I have to admit to always being a bit stuck as to what to write in the December editorial. Whilst I love to regale you about all that’s fabulous and new in the world of interior design throughout the year, and am more than happy to give you my take on what makes a good room good, I find it difficult to pontificate about the Christmas interior.

The other day our social media lady pointed out an editorial in another magazine (obviously vastly inferior to the stupendous publication you are now perusing dear reader) in which an interior designer was not only telling the reader which smelly candle and trinket should go in which room, but exactly where they should be situated and in what quantities. I found this a bit uncomfortable and somewhat patronising, until I realised of course that the designer in question had a shop selling . . . you’ve guessed it – smelly candles and trinkets.
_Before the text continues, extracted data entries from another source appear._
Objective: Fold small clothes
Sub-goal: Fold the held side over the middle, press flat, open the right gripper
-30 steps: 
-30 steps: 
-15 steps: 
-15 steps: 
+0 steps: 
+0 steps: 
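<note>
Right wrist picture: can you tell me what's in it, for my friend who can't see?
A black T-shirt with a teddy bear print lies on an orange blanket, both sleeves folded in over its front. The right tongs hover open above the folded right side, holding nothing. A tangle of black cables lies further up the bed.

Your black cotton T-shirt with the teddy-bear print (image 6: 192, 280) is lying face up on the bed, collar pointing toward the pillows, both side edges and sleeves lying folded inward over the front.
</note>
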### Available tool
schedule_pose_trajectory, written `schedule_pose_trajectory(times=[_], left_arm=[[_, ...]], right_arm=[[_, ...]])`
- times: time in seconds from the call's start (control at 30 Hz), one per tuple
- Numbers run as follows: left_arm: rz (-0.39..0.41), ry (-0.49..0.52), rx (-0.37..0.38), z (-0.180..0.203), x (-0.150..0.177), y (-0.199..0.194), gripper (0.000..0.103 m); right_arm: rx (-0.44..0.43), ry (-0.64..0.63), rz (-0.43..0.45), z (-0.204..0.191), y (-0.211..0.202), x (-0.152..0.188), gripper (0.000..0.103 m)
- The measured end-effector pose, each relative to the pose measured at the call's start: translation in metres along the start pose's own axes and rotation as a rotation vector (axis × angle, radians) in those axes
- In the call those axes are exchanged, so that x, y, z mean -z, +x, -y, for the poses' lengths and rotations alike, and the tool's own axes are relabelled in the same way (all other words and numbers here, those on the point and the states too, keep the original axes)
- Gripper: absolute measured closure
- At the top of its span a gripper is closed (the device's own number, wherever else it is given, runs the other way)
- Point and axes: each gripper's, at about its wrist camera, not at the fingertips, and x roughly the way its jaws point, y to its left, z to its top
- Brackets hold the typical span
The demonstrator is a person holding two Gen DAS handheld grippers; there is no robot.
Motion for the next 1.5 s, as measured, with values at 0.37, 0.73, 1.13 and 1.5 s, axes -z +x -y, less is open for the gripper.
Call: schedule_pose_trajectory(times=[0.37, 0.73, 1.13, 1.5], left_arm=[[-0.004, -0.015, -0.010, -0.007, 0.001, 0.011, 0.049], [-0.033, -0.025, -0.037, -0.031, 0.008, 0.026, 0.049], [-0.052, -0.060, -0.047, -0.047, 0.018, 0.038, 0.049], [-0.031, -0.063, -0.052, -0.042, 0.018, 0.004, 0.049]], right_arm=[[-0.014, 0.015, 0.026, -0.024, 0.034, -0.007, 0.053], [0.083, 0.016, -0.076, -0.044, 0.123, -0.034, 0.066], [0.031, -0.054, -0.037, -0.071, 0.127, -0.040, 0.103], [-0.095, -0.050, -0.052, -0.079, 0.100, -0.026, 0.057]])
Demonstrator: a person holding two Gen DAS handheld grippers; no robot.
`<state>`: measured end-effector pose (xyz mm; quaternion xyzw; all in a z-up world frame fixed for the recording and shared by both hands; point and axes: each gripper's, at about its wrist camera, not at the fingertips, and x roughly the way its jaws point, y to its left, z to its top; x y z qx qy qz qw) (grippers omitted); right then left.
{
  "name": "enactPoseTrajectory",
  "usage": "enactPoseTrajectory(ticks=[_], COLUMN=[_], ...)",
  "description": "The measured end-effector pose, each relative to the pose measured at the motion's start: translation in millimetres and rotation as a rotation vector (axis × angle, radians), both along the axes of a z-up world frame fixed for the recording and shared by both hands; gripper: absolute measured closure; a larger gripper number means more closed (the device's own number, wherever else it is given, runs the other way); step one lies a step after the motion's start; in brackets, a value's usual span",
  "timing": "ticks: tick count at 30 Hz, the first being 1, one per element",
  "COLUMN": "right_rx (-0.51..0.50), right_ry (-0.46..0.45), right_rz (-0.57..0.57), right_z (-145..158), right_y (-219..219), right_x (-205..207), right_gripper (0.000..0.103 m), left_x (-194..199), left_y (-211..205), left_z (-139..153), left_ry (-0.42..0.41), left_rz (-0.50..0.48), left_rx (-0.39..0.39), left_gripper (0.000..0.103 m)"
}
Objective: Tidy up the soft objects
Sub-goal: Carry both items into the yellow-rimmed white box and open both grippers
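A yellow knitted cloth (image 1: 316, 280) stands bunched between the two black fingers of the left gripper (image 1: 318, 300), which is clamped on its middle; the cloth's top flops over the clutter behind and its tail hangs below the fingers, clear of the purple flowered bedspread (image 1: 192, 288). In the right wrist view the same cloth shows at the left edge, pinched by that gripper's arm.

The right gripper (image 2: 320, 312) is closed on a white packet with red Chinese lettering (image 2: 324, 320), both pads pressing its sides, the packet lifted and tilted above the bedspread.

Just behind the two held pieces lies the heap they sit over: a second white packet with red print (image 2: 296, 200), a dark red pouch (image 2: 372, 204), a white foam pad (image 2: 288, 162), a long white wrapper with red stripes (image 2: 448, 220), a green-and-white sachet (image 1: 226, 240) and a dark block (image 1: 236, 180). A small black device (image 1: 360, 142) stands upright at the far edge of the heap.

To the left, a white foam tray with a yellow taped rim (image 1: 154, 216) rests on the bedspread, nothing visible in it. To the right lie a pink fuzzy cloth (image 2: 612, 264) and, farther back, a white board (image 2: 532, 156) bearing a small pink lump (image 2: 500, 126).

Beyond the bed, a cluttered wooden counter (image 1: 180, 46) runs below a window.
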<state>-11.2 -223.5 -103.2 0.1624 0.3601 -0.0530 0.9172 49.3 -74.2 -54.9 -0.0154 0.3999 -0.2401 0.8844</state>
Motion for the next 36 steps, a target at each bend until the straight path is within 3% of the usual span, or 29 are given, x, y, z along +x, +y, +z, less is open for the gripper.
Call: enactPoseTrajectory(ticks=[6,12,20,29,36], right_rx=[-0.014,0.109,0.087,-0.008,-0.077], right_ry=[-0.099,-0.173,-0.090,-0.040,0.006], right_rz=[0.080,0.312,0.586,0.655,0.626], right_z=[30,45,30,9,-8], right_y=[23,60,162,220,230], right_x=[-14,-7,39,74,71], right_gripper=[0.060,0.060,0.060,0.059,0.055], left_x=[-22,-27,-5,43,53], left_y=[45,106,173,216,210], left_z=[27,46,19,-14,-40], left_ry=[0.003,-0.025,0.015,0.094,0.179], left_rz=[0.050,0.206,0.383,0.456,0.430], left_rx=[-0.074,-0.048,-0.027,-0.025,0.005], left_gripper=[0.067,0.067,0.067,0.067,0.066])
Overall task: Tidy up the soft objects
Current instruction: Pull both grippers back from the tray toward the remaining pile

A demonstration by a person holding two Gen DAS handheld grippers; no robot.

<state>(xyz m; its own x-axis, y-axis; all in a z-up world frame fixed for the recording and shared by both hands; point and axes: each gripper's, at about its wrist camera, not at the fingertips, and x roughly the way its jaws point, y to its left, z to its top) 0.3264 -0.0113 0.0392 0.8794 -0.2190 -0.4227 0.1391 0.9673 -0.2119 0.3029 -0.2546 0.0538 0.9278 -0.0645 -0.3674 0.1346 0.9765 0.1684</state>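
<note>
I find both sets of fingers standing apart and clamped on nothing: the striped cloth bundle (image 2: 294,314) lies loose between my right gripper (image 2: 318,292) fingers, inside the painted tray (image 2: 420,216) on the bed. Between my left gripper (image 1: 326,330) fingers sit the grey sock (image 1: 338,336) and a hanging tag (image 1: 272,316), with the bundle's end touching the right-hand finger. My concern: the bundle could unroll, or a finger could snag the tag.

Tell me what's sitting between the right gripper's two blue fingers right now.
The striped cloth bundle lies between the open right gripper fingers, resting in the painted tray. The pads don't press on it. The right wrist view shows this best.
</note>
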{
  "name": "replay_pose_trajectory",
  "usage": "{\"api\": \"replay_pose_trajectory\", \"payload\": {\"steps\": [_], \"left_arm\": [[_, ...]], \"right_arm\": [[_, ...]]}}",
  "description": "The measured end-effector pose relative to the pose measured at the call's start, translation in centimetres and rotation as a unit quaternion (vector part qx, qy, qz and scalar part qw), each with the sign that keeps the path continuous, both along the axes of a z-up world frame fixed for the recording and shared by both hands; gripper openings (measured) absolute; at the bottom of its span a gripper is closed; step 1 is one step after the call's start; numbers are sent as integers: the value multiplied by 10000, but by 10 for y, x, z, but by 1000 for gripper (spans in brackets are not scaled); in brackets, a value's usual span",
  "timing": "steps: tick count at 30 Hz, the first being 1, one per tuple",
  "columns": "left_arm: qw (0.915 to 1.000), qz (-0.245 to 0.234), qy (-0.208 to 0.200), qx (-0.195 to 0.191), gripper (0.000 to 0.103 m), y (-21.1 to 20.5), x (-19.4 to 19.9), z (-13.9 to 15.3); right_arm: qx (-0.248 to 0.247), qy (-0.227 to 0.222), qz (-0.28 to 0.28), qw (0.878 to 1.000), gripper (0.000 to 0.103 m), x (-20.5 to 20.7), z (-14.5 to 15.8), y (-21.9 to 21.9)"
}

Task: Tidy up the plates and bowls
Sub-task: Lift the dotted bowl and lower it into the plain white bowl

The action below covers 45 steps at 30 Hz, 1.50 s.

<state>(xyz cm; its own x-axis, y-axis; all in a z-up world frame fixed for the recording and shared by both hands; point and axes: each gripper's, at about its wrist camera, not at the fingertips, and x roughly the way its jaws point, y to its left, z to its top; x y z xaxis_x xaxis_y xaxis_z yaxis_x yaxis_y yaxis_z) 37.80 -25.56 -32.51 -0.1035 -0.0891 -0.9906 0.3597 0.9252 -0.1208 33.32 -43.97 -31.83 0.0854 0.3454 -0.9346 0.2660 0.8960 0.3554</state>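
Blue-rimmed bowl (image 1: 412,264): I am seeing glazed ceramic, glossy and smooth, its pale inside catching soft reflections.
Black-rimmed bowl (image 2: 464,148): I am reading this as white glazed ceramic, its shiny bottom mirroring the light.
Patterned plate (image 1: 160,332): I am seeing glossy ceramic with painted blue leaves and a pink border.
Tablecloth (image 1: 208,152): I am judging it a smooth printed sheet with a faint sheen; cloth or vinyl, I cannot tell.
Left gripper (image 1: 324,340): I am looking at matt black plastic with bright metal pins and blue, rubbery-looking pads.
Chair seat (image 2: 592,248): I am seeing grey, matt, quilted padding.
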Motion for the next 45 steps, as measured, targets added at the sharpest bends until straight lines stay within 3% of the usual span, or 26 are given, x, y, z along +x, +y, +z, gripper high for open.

So what does the tastefully decorated house look like on Christmas Day ? Well, probably exactly like yours and mine. Whilst the rules of good interior design don’t fly out of the window each December, they can certainly be relaxed. And as my design mentor Walter Walker, design director of Alfred Allen, now long dead God rest him, used to say, “John, the day you think you’re the arbiter of good taste you might as well pack up and go home”

So . . . real or false, themed or random, uncluttered or stuffed to breaking point? I’m talking of course about the tree, and it really is up to you. There is no right or wrong answer. For many years now I’ve always had a real tree, and am happy to put up with the inconvenience of a few dropped needles in exchange for that wonderful smell of pine when you enter the living room each morning.

As for whether to theme it or not, well I suppose you really should (and I’m sure the smelly candle and trinket designer would tell you it’s obligatory !!!), taking two or possibly three colours from your decor and majoring on them for your tree ornaments and other assorted bits and bobs around the room. But here I have to admit to being a little hypocritical. My tree is a completely random collection of ornaments and baubles of every shape, size and colour, collected over a number of years from cities and countries we’ve visited, or that I’ve bought just because I like them. The crowning glory of which is a somewhat tousled silver and gold cardboard star that my elder daughter, who now runs my showroom, made when she was in infants school. This is much to the annoyance of my wife, who thinks I really should know better and follow her idea of a simply themed tree. So we’ve made the perfect compromise – we have two trees, one goes in the living room while the other has pride of place in the dining room. This year it’s my turn in the living room.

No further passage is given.